Diário da República · 24 Aug 2026 · 6 vistas
Proibida ocultação do rosto em espaços públicos com coimas até 3000 euros
Por FactBox Admin

A Assembleia da República aprovou a Lei n.º 58/2026, publicada no Diário da República de 24 de agosto de 2026, que proíbe a utilização, em espaços públicos, de roupas destinadas a ocultar ou obstaculizar a exibição do rosto. A norma, que estabelece as regras de segurança e prevenção alusivas à identificação do cidadão, entra em vigor 30 dias após a sua publicação e prevê coimas que podem chegar aos 3000 euros.

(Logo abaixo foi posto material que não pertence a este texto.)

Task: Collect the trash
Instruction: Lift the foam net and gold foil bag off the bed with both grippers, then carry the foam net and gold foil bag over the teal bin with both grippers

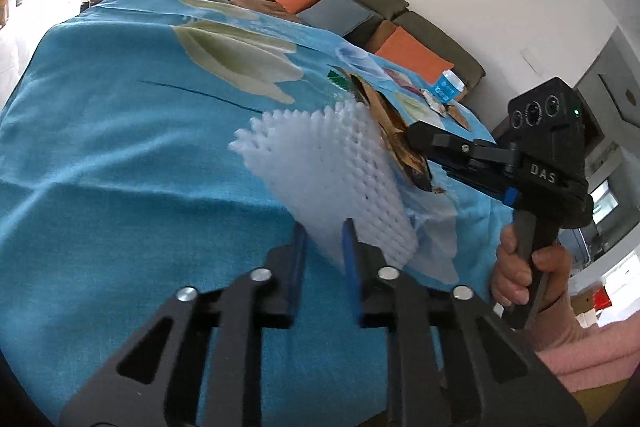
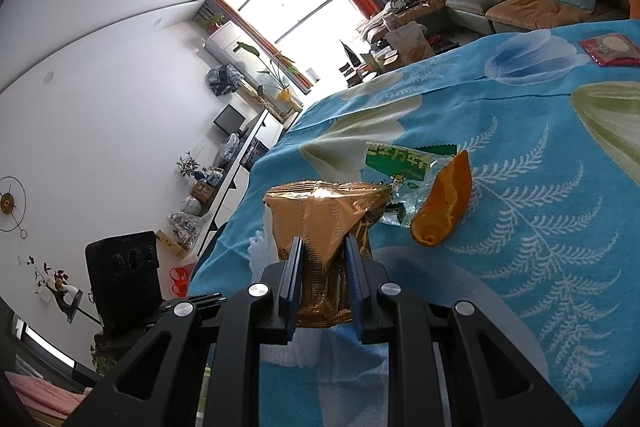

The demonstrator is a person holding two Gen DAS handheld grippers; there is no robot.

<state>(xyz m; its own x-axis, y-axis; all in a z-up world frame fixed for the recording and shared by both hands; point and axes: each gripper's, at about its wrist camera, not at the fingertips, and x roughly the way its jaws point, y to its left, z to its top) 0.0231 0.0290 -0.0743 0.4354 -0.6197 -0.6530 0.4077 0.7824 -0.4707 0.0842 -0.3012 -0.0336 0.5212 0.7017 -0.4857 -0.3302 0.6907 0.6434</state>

O diploma foi aprovado em 17 de julho de 2026, promulgado pelo Presidente da República António José Martins Seguro em 18 de agosto e referendado pelo Primeiro-Ministro Luís Montenegro em 19 de agosto. A assinatura coube ao Presidente da Assembleia da República, José Pedro Aguiar-Branco.
Âmbito da proibição
A proibição abrange as vias públicas, os locais abertos ao público afetos ao serviço público e os locais onde sejam prestados serviços geralmente acessíveis aos cidadãos. A regra é extensível à participação em eventos, práticas desportivas e manifestações.
A lei proíbe igualmente coagir qualquer pessoa a ocultar o rosto por motivos de género, religião, idade ou origem.
Exceções previstas
A proibição não se aplica quando a ocultação esteja devidamente justificada por razões de saúde ou por motivos profissionais, artísticos, de entretenimento ou publicidade. Ficam também excluídos os locais de culto e outros locais sagrados, bem como as aeronaves e as instalações diplomáticas e consulares.

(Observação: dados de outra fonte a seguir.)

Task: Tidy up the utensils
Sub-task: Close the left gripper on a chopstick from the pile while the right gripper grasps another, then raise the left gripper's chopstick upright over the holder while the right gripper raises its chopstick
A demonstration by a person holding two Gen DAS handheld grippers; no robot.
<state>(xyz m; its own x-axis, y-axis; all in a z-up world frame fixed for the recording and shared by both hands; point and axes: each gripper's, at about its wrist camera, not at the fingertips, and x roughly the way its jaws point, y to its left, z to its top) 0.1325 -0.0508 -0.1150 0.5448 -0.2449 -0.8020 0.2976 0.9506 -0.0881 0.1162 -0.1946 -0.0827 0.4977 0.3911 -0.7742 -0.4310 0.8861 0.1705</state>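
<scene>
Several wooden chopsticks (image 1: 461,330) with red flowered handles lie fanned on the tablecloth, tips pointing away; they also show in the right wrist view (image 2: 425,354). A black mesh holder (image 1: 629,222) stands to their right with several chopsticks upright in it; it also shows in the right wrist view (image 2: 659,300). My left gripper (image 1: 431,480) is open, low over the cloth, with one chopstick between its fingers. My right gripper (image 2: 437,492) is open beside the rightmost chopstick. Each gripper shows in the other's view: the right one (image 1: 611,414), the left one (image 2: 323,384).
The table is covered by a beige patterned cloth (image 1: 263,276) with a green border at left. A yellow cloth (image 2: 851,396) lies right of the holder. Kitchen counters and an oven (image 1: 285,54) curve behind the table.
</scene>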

São ainda excluídas as ocultações por motivos de segurança, por condições climáticas ou sempre que tal decorra de disposição legal que o permita.
Regime sancionatório
A violação da proibição constitui contraordenação punível com coima de 150 a 750 euros, em caso de negligência, e de 400 a 3000 euros, em caso de dolo. A fiscalização e o levantamento dos autos competem às forças de segurança, cabendo à câmara municipal da área da infração a instrução dos processos e a aplicação das coimas, após a remessa dos autos pelas autoridades policiais no prazo de cinco dias úteis.

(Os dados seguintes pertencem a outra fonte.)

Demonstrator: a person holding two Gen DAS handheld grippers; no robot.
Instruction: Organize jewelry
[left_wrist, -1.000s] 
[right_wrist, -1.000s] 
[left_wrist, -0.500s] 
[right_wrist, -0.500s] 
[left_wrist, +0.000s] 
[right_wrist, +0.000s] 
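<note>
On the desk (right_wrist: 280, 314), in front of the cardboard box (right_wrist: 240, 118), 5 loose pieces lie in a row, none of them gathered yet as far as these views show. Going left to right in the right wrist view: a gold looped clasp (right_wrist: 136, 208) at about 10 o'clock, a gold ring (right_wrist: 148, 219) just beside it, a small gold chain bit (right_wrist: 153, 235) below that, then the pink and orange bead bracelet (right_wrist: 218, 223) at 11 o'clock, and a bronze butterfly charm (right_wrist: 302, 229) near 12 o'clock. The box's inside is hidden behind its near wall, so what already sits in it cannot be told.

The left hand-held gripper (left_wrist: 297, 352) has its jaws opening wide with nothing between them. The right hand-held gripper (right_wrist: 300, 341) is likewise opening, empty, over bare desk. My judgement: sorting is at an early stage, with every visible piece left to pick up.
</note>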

Quem, mediante ameaça, violência, coação, abuso de autoridade ou abuso de poder, em razão do sexo da vítima, forçar uma ou mais pessoas a ocultarem o rosto é punido com pena de prisão até dois anos ou com pena de multa até 240 dias. A pena é agravada em um terço quando a vítima seja menor.
Impacto
A nova lei intervém num domínio sensível de direitos e liberdades, equilibrando a segurança e a identificação do cidadão com exceções que protegem a saúde, a profissão e a liberdade de culto. A entrada em vigor 30 dias após a publicação dá aos cidadãos e às entidades um período de adaptação antes da aplicação das coimas.
Fonte: Diário da República, 1.ª série, N.º 163, 24 de agosto de 2026 (referência oficial: Lei n.º 58/2026, de 24 de agosto).